I know I haven’t had much chance to talk about Paris – things have been a bit ker-razy since we got back.
We had some great food. Really amazing food. We had some deeply average food too but the good stuff outweighed the OK stuff by a ratio of about 4:1 so I like to concentrate on the positives.
There were a couple of occasions where we forgot to eat lunch and by the time hunger pangs and low blood sugar started to cause the onset of grumpiness, every single eatery was closed apart from Greek and Middle Eastern places that had enormous rotating elephant’s feet in the window. Doner kebab is fine, providing you have imbibed a significant amount of alcohol but at three in the afternoon it is less appealing.
I will (shamefully) admit that we resorted to falafel.
The best meal we had was probably at a tiny restaurant in Les Halles. We stumbled upon it just as the hunger was starting to cause a little tetchiness and it was a welcome site indeed. The menu was written up on a chalkboard and consisted of two choices – one of which had sold out. It was perfection.
We both had brochette d’onglet, a supremely tasty cut of meat that, although not famed for tenderness, is one of the most delicious cuts of beef I think there is. It is hard to get here but if you ask your butcher for skirt then you wouldn’t be far off. Cook it fast and hot and no more than medium rare or else you will end up with something to re-sole your shoes. What’s more, it’s cheap so perfect for these lean times.

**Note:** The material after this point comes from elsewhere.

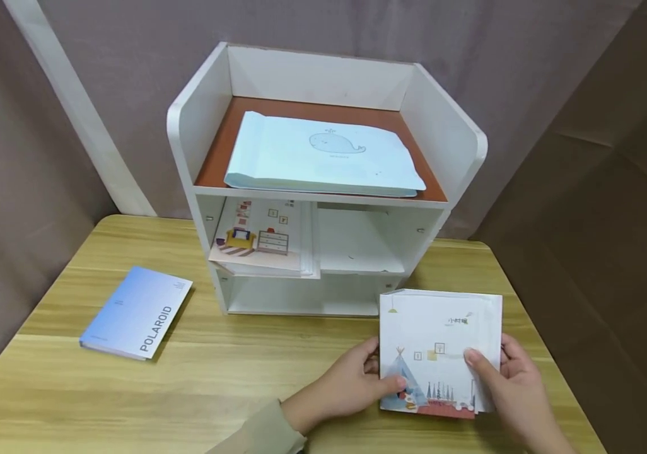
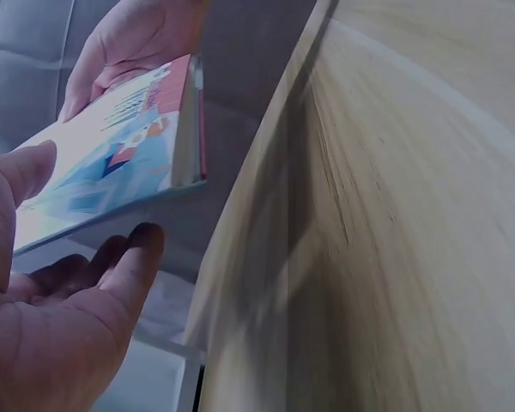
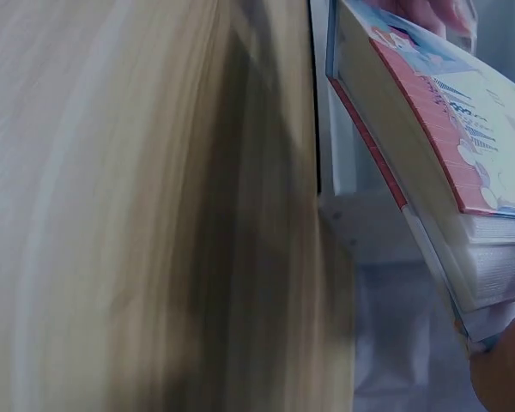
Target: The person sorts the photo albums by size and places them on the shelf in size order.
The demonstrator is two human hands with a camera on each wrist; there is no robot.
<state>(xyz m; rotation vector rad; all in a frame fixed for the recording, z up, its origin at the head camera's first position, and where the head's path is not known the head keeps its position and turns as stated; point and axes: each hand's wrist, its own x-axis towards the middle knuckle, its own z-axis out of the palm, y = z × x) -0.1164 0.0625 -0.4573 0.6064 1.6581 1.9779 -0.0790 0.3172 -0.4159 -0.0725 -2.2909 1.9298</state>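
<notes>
A thick photo album (image 1: 434, 340) with a tent drawing on its white cover is held over the front right of the table. Its page edges and clear sleeves show in the right wrist view. My right hand (image 1: 519, 388) grips the album's right side, thumb on the cover and fingers behind. At the lower left corner my left hand (image 1: 352, 381) has its thumb over the cover and its fingers round the edge. The left wrist view shows these left fingers (image 2: 137, 266) curled below the album, with a gap under it.
A white shelf unit (image 1: 323, 200) stands at the back of the table (image 1: 215, 391). A pale whale-print album (image 1: 323, 154) lies on its top, and another illustrated album (image 1: 267, 239) sits in the middle compartment's left half. A blue POLAROID album (image 1: 136, 312) lies at left.
</notes>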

We washed it down with a bottle of fresh Beaujolais, barely two weeks old and spent the afternoon ambling the streets in a warm and happy fuzz.
For the first half of our trip we were lucky to have the use of an apartment complete with cooking facilities which we chose to make full use of.
Like many other fellow foodies, I have something of a bee in my bonnet about chicken. We simply don’t buy intensively raised birds. They taste bad. Really bad. They are unnatural, full of a disgusting cocktails of drugs, hormones, growth promoters and antibiotics and generally lead a pretty shoddy life before they get the chop.
But we are so used to seeing these Frankenstein’s monster type birds in the supermarkets, with their wet flesh and odd proportions (thanks to selective breeding we now end up with chickens with very large breasts. When was this a good thing? Who requested this? The rest of the bird tastes much better) that when we see a proper chicken, it can seem a little strange.
But French chicken is awesome. No doubt they have some dubious farming practices as well but on the whole, quality of food is so important that even if they cared little for animal welfare, they wouldn’t stoop so low as to eat something that tasted bad. And intensively reared chicken tastes bad.
We decided to invest in a proper chicken to take home and roast. Our budget didn’t quite stretch to the famed Poulet de Bresse (although this is definitely on my list of things to eat before I die) but we bought a wonderful looking chicken from a butcher on Rue Mouffetard and took it back to the apartment.
Since cooking a chicken Thomas Keller’s way (keep it very, very simple) we’ve vowed never to try any other method. No lemons up bums, no garlic in the hold, no herbs, no butter, no oil – just salt and pepper and a hot oven. If you have great chicken you need do nothing with it, just let nature take hold and allow the ingredients to sing.
So that’s exactly what we did. Served with nothing more than bread and butter and a glass of chilled Sauvignon, it was as close to food heaven as I think it is possible to get without actually eating the gods’ own Ambrosia.